__YOUR GOAL__: Copy out the data exactly, leaving the pictures behind.

__THE DATA__:
Content starts
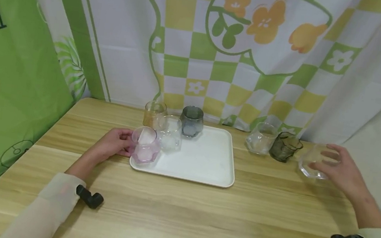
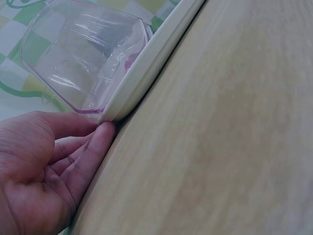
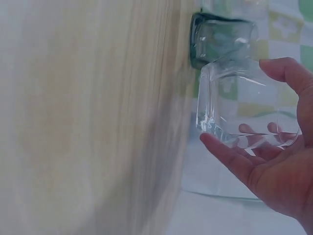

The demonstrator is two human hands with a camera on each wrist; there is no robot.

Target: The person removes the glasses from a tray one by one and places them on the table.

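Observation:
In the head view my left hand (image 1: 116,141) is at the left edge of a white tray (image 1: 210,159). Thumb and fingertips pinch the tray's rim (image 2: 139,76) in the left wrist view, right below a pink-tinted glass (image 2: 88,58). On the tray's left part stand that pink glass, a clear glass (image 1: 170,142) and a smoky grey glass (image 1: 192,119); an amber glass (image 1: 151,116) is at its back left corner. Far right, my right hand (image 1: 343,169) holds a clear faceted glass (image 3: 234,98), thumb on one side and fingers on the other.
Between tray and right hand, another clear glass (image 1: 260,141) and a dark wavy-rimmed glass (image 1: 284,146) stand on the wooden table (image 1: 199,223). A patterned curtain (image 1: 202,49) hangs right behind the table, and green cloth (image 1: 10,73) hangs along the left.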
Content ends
__SOLUTION TO THE EXERCISE__:
The demonstrator is two human hands with a camera on each wrist; there is no robot.

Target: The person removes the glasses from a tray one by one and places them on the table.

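Observation:
In the head view my left hand (image 1: 116,141) is at the left edge of a white tray (image 1: 210,159). Thumb and fingertips pinch the tray's rim (image 2: 139,76) in the left wrist view, right below a pink-tinted glass (image 2: 88,58). On the tray's left part stand that pink glass, a clear glass (image 1: 170,142) and a smoky grey glass (image 1: 192,119); an amber glass (image 1: 151,116) is at its back left corner. Far right, my right hand (image 1: 343,169) holds a clear faceted glass (image 3: 234,98), thumb on one side and fingers on the other.
Between tray and right hand, another clear glass (image 1: 260,141) and a dark wavy-rimmed glass (image 1: 284,146) stand on the wooden table (image 1: 199,223). A patterned curtain (image 1: 202,49) hangs right behind the table, and green cloth (image 1: 10,73) hangs along the left.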

No more is needed for this exercise.